Fortran High-Level Synthesis: Reducing the barriers to accelerating HPC codes on FPGAs
by Gabriel Rodriguez-Canal, Nick Brown, Tim Dykes, Jessica R. Jones, and Utz-Uwe Haus
arXiv 25 Aug 2023
In recent years the use of FPGAs to accelerate scientific applications has grown, with numerous applications demonstrating the benefit of FPGAs for high performance workloads. However, whilst High Level Synthesis (HLS) has significantly lowered the barrier to entry in programming FPGAs by enabling programmers to use C++, a major challenge is that most often these codes are not originally written in C++. Instead, Fortran is the lingua franca of scientific computing and-so it requires a complex and time consuming initial step to convert into C++ even before considering the FPGA.
In this paper we describe work enabling Fortran for AMD Xilinx FPGAs by connecting the LLVM Flang front end to AMD Xilinx’s LLVM back end. This enables programmers to use Fortran as a first-class language for programming FPGAs, and as we demonstrate enjoy all the tuning and optimisation opportunities that HLS C++ provides. Furthermore, we demonstrate that certain language features of Fortran make it especially beneficial for programming FPGAs compared to C++. The result of this work is a lowering of the barrier to entry in using FPGAs for scientific computing, enabling programmers to leverage their existing codebase and language of choice on the FPGA directly.

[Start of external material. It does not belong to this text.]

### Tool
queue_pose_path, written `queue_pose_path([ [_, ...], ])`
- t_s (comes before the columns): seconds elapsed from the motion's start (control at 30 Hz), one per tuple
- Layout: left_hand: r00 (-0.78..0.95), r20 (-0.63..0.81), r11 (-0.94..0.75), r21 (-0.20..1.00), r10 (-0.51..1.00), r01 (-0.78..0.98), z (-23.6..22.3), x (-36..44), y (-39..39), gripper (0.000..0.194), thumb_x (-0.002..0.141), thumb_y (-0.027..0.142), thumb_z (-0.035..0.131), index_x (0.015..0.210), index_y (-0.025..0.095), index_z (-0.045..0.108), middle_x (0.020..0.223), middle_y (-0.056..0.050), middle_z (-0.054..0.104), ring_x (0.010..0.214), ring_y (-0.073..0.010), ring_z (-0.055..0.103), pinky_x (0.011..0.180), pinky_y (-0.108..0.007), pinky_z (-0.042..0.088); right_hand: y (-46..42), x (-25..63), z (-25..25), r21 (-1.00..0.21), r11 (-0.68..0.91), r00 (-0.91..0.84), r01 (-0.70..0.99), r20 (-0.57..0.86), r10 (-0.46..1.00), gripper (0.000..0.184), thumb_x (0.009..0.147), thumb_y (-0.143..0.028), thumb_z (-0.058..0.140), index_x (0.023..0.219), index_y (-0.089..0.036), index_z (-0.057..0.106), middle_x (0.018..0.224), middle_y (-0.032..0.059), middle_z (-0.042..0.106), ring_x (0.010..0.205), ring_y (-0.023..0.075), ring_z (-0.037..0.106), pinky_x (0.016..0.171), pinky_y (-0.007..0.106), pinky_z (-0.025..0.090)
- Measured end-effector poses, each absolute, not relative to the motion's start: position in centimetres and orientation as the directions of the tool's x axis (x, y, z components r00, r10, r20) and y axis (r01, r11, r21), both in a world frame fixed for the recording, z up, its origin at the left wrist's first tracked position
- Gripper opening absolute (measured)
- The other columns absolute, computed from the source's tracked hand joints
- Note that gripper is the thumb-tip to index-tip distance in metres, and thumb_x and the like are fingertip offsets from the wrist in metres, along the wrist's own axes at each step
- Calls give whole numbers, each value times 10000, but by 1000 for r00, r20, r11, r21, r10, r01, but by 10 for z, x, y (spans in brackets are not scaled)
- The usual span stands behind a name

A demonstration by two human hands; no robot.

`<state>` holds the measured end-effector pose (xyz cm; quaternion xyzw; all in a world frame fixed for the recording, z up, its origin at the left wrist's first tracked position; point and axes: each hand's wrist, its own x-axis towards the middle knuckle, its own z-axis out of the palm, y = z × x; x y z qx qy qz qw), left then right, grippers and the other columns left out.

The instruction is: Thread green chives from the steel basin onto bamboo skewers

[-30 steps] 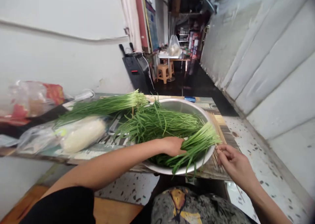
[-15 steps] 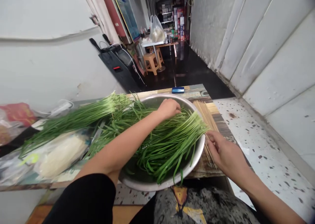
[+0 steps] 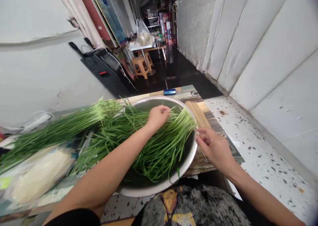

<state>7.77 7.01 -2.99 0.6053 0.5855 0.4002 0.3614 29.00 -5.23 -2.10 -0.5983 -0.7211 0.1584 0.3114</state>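
1. Green stalks (image 3: 159,150) fill the metal basin (image 3: 184,173) at the centre of the head view, their pale ends gathered at its right side, near the rim.
2. Near the basin's upper middle, the left hand (image 3: 159,116) has thumb and fingers closed on what looks like a pale stem (image 3: 171,109). Pinching near the cut end should let it lie even with the others without bruising.
3. Right of centre, the right hand (image 3: 215,146) pinches a thin stick (image 3: 195,129), its tip at the pale ends. Steady, light pressure there should avoid splitting them.
4. Loose sticks (image 3: 198,113) lie beside the basin on the surface (image 3: 202,166), within easy reach.
5. Another green bundle (image 3: 62,123) lies at left, above a bagged white mass (image 3: 43,174); keeping its leaves apart from the basin's should limit tangling.
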Motion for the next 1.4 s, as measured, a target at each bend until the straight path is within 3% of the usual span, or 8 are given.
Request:
queue_pose_path([
  [0.1, -54, -90, 96, 986, 994, 135, -34, 81, 69, 198, 688, 212, 608, 839, 99, 667, 661, -37, 629, 557, -105, 524, 572, -227, 403, -51, 290, -24, -639, 233, -65, 733, 275, 959, 289, 860, -400, 490, 979, -184, 640, 634, -6, 674, 551, 128, 615, 564, 242, 450],
  [0.23, -61, -136, 137, 990, 989, 20, -34, 88, 72, 187, 653, 162, 629, 817, 83, 670, 651, -35, 627, 542, -87, 511, 562, -218, 398, -48, 293, -25, -669, 285, -94, 687, 308, 947, 273, 870, -340, 483, 965, -199, 697, 882, 25, 729, 750, 155, 683, 684, 256, 520],
  [0.57, -58, -41, 47, 994, 997, 103, -37, 94, 73, 193, 659, 176, 629, 824, 100, 695, 672, -41, 646, 569, -101, 532, 598, -232, 430, -42, 296, -21, -717, 283, -148, 637, 247, 958, 268, 856, -315, 512, 1020, -238, 709, 989, -2, 709, 865, 177, 687, 814, 319, 558],
  [0.87, -39, 21, -16, 994, 999, 111, -42, 100, 72, 223, 671, 273, 658, 827, 122, 710, 744, -55, 676, 645, -124, 565, 660, -246, 440, -42, 296, -21, -720, 279, -158, 635, 233, 960, 274, 862, -311, 505, 1048, -261, 699, 1009, -10, 703, 882, 174, 684, 812, 314, 558],
  [1.4, -108, -79, 82, 996, 991, 26, -38, 103, 69, 188, 645, 240, 663, 786, 121, 695, 745, -40, 667, 625, -102, 533, 676, -241, 435, -42, 295, -24, -740, 248, -109, 625, 233, 966, 267, 849, -328, 523, 1010, -225, 709, 958, 2, 717, 829, 174, 691, 769, 309, 570],
])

Thank you for the interest in our work. We have just got aproval for the license on the HPE side and we will be releasing the code in the following days. There will be a bit more development after that in terms of tests and providing documentation, but it should be ready to play around with it soon.

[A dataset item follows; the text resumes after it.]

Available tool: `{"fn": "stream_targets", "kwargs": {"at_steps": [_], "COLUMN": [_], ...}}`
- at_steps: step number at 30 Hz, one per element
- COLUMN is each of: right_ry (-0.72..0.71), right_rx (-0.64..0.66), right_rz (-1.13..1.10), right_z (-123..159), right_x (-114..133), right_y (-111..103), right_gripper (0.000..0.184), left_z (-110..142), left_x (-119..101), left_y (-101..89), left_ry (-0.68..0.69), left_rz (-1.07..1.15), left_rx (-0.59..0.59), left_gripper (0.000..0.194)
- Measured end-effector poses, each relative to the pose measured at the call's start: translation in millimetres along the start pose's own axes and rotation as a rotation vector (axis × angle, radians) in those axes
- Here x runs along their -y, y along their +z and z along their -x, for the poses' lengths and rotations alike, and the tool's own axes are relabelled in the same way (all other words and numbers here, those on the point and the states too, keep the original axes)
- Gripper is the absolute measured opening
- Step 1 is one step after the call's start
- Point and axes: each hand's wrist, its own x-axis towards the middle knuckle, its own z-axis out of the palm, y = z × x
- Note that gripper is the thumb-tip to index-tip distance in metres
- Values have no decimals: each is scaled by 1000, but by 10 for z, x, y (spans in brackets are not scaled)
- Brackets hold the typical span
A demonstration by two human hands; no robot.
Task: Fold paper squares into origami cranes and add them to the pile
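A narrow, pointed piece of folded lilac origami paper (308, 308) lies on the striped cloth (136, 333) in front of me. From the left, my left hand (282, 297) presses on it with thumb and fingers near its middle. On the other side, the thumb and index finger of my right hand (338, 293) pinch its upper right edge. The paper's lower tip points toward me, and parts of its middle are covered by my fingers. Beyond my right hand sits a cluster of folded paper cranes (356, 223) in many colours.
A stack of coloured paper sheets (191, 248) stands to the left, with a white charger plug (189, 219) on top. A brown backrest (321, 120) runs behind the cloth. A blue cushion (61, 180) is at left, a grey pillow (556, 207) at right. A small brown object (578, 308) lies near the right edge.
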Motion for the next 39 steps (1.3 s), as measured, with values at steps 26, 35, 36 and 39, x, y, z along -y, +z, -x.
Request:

I will be presenting Fortran-HLS at FPL 2023 on the 6th of September: Agenda. Happy to have a chat about the work if you happen to be there.
Thanks @gabrielrodcanal for the comment and welcome to the Discourse! Congratulations on the paper. We are always happy to see papers that use Fortran and @Beliavsky has been diligent in updating the whole Fortran community about such efforts.
I am one of the co-authors, so a bit biased , but I think this is nice as it enables us to make Fortran a first class citizen in terms of programming FPGAs. AMD Xilinx only support C/C++ with their tooling, and this is a pain because as an HPC developer if my code is in Fortran (which it very often is) then I need to undertake an initial and time consuming step of porting it to C++ before I get even anywhere near an FPGA. Furthermore, having two code bases can be a pain in terms of maintenance and the differences in array layout/indexing always gives me a headache too.
The work reported in this paper sits between Flang and AMD Xilinx’s HLS backend, effectively meaning that these are used unmodified to program FPGAs using Fortran with all the expressivity of AMD Xilinx’s C++ approach.
I suppose the only current limit is that AMD Xilinx are also undertaking lots of library development in C++ for FPGAs, as future work it would be nice to write Fortran bindings for these so that these can be called directly from Fortran codes - but I think those bindings (C style anyway) should be fairly easy to do.
As a general comment, as this is an FPGA conference we were a little worried that the reviewers might not see the benefit in providing Fortran programming for FPGAs, but they were all supportive in this regard and based on their comments it was clear that they can see the use that supporting Fortran for FPGAs can generally provide here.
Hi Nick and Gabriel,
welcome to Discourse and congratulations on the paper! Nice to hear the reviewers were supportive of Fortran.
Could you point us to a good introductory article on what FPGA’s can offer for HPC-style codes like PDE solvers or large linear algebra problems?
I can certainly imagine the benefit for typical kernels like stencil updates or tiled matrix multiplication. But how about branchy code, things like nonlinear property relations, complicated boundary conditions, etc., which often change considerably across problem domains? Do those pose any problems in terms of programming for an FPGA?
Not the authors but I expect FPGA would give amazing performance for things like FFT or other signal processing tasks.